Learning how ANs work
First I need to make some data. I am going to create some data that makes sense to me and isn't just noise.
def generate_data():
x = np.linspace(0, 1, 100)
y = 1.35 * x + np.random.randn(*x.shape) * 0.33 + 0.5
return x, y
X, y = generate_data()
So, we can see we have some data that are positvely correlated.
Now I am going to make a model using TensorFlow and the
Keras library.
If you don't understand Python perhaps this will not be for you.
All I am doing is creating a neural network with a single neuron
def build_model():
activation = 'linear'
input_layer = Input(shape=[1])
output = Dense(1, activation = activation)(input_layer)

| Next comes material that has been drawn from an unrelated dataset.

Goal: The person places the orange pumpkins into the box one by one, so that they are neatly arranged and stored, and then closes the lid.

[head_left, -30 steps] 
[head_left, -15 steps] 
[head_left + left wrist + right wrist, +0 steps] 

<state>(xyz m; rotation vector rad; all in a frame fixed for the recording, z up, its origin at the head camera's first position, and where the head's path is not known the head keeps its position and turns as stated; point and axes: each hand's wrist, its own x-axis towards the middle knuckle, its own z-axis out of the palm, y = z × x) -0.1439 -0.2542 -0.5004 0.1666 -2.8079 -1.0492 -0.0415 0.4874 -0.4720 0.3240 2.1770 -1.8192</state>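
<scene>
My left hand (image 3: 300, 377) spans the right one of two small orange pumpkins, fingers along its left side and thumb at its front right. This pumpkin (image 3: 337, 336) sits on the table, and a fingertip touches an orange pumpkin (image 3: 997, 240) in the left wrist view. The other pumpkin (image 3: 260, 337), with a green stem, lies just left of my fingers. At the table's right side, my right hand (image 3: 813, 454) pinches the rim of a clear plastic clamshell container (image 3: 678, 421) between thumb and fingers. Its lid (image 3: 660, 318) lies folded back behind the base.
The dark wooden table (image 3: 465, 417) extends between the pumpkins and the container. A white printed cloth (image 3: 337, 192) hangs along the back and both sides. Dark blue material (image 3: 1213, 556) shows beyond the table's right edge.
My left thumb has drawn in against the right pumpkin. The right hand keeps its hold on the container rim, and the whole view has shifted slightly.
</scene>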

model = Model(inputs=input_layer, outputs=output)
return model
My 'explanation' of the model and the basics of how it works
input_layer - literally the input (one dimensional vector) or 1 feature, no bias or weight. This is where we input the data that we think may help us predict whatever our target is - in this case the value of y. Output (Dense) - there is no 'output_layer' you use a dense layer which has a weight (w) and bias (b).

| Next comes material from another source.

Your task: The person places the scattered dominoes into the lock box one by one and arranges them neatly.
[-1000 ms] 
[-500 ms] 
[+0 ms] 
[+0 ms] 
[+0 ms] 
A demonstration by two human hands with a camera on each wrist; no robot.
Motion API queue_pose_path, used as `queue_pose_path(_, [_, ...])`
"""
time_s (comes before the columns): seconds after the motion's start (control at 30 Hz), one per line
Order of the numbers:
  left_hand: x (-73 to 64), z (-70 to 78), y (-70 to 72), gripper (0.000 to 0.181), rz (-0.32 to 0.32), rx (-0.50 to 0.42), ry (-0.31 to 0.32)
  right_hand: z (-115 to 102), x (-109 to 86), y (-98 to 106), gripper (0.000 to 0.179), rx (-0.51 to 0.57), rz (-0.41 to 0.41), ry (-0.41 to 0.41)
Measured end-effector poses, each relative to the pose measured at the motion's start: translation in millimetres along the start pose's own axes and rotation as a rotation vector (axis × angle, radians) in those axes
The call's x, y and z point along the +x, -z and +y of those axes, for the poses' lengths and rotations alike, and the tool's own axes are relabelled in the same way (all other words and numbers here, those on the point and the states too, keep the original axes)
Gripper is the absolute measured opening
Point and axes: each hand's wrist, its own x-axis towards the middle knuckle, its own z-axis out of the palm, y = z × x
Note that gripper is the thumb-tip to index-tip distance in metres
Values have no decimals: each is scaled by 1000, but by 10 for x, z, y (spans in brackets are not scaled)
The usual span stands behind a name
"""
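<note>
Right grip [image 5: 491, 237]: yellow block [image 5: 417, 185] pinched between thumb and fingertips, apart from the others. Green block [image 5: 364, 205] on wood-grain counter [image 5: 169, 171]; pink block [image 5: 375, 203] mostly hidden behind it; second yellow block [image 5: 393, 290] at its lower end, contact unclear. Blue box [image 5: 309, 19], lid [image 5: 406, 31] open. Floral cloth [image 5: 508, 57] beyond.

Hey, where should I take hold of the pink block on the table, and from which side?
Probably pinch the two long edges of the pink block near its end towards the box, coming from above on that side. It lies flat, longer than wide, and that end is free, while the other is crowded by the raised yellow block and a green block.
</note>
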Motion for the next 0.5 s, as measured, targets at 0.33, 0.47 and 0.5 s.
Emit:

Weight = slope or gradient
Bias = intercept
Essentially, weight and bias are both trainable parameters and we adjust them as needed. So this is why model.summary() gives a value of two. If we had a hidden dense layer in the middle with one unit how many trainable paramters would we have? Yep, 4.
As far as I am aware, this is the smallest possible functioning ANN that can fit 2 dimensional data. If we had a straigh horizontal line we could not use the bias paramter and only have a weight (use_bias = False)
Just like the equation of the line y = mx + c.
Each value passed into the neuron gets multiplied by w and b is added to the product - w(x) + b.
Hopefully the value the function returns is equal to y.
In this case I am using a linear activation function which just returns the input tensor - doesn't do anything.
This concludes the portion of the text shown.